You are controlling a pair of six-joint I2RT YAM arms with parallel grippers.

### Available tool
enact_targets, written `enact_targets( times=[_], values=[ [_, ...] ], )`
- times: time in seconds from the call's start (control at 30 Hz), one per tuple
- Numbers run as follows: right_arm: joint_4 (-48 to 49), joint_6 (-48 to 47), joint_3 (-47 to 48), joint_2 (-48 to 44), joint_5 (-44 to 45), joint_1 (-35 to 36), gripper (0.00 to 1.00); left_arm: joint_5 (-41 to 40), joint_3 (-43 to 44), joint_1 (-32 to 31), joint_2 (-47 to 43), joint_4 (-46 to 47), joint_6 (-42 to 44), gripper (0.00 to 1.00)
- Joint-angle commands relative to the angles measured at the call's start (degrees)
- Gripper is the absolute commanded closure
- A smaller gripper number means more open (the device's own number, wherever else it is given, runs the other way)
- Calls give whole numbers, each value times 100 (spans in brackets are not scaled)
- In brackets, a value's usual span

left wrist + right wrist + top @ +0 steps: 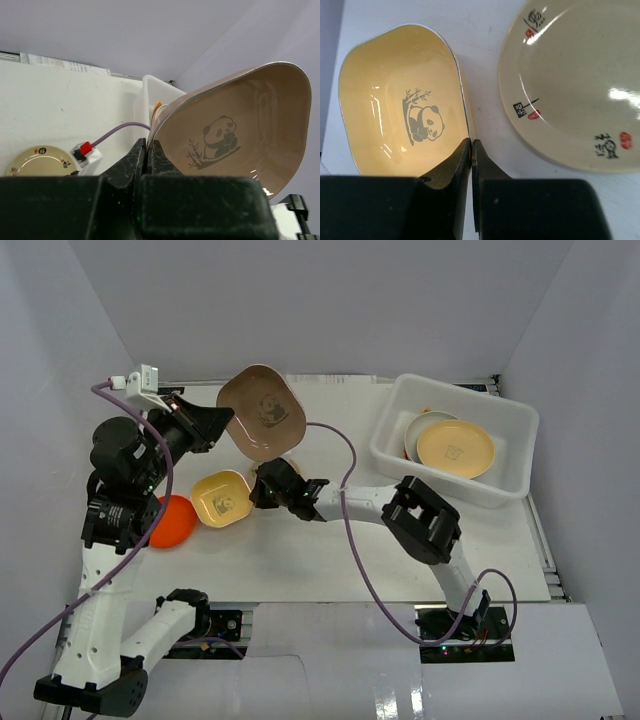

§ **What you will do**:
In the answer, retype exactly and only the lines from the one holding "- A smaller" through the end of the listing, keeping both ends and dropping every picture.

§ **Output for this task**:
- A smaller gripper number means more open (the device's own number, wherever else it is given, runs the other way)
- Calls give whole numbers, each value times 100 (spans in brackets are not scaled)
- In brackets, a value's usual span

left wrist + right wrist + top @ +0 steps: 

No additional output will be produced.